Flakes of crushed red chili peppers have been adding tingly heat to dishes since the dawn of civilization in the New World.

When seafarers carried pepper seeds back to Asia and Europe, chilies caught on with a vengeance. It's no surprise, then, that there are as many varieties of crushed pepper flakes as there are cuisines they may complement.

In the United States, bottles of "crushed red pepper" usually contain California or New Mexican red peppers for color and flavor, sometimes mixed with hotter varieties, like cayenne.

The flakes are used across a broad variety of cuisines, sprinkled onto Italian pizza and vegetable dishes, cooked into meat for Mexican tacos, and simmered into Indian curries.

Chili care: Remember that chilies lose their flavor over time, as the aromatics that provide their deeper flavors evaporate.
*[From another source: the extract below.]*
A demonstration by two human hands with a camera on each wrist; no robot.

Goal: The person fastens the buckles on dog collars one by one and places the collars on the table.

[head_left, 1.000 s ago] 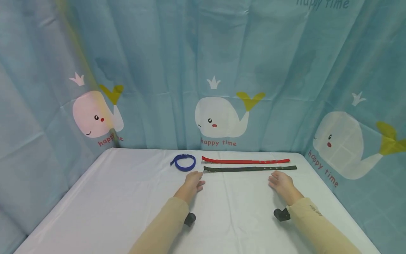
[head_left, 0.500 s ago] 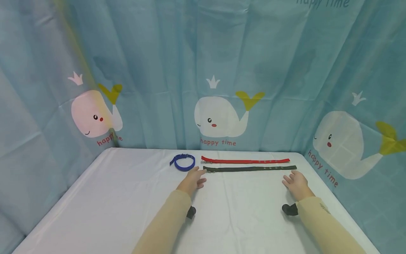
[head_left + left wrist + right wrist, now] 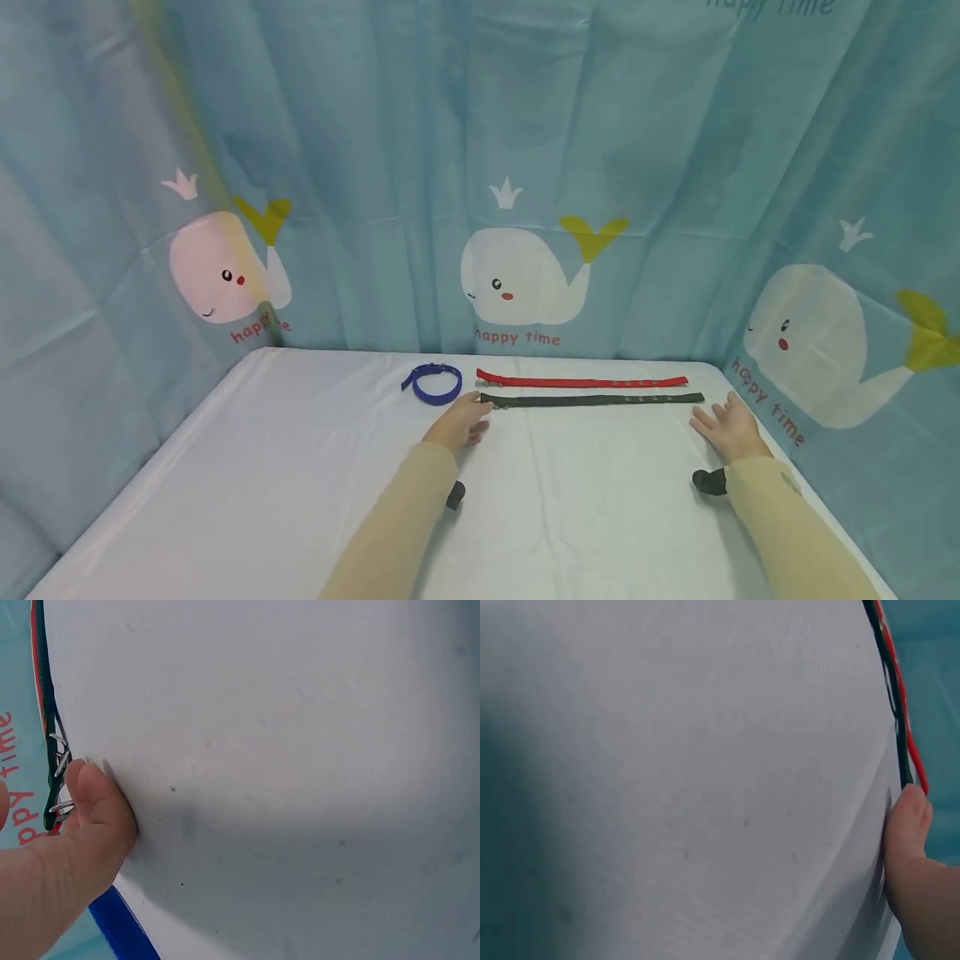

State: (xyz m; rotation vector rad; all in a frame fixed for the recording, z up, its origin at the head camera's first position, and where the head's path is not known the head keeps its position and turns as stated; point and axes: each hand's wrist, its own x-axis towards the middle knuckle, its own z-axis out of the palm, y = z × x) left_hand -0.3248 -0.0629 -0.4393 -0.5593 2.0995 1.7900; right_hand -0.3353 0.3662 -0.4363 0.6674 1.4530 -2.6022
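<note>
A dark green buckle collar (image 3: pixel 577 401) lies stretched out on the white table, its metal rings at the left end and its holes toward the right. My left hand (image 3: pixel 456 422) is at the ringed end, fingers loosely bent, fingertips right by the metal rings (image 3: pixel 61 761) in the left wrist view. Beyond the collar's right tip, my right hand (image 3: pixel 729 427) is spread with nothing in it; in the right wrist view its fingertips overlap the ends of the green and red straps. A red collar (image 3: pixel 558 382) lies parallel just behind the green one.
A blue collar (image 3: pixel 438 401) fastened into a loop lies left of the two straight ones, close behind my left hand. The white cloth-covered table (image 3: pixel 262 467) ends at a light blue whale-print curtain (image 3: pixel 375 275) at the back and sides.
My right hand has moved right, past the green collar's tip, and its fingers have spread. My left hand has shifted slightly forward and right to the ringed end. The collars lie as before.
</note>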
If that little jar of flakes is a year old, its best days are past.

Mark Bittman's Mongolian-inspired recipe for stir-fried lamb with chili, cumin and garlic says that scallions and cilantro are optional, though I would urge you to add generous amounts of both. What's not optional are the chili flakes, just a few, to help balance the lamb's richness. Grind the cumin if you prefer, Bittman says, but do use whole toasted seeds.

> Stir-Fried Lamb With Chili, Cumin and Garlic

1 1/2 pounds lamb shoulder

1 tablespoon cumin seeds

1/2 teaspoon crushed red chili flakes, or to taste

1 tablespoon chopped garlic

1 tablespoon soy sauce

Salt and freshly ground black pepper

Peanut oil or neutral oil, like grapeseed or corn, to film skillet bottom

1 cup trimmed and roughly chopped scallions, optional

Chopped fresh cilantro leaves for garnish, optional

Cut lamb into 1/2 -inch cubes (easier if meat is firmed in the freezer for 15 to 45 minutes). Toast cumin seeds in dry skillet over medium heat, shaking pan occasionally, until fragrant, a minute or two. Toss together lamb with cumin, chili, garlic, soy sauce, a large pinch of salt and a healthy grinding of pepper. If you like, cover and refrigerate until ready to cook, up to 24 hours.

To cook, put a tablespoon of oil in a large skillet (ideally, it will hold the lamb in one layer, or nearly so) and turn heat to high. When hot, add lamb. Cook, undisturbed, for about a minute, then stir once or twice to loosen lamb from skillet. Cook another minute, then stir again. Add scallions, if using, and cook, stirring occasionally, until scallions glisten and shrink and the meat is about medium.

If you want a slightly saucier mixture, stir in 1/4 cup water and cook another minute. Serve hot over rice, garnished with cilantro, if you like.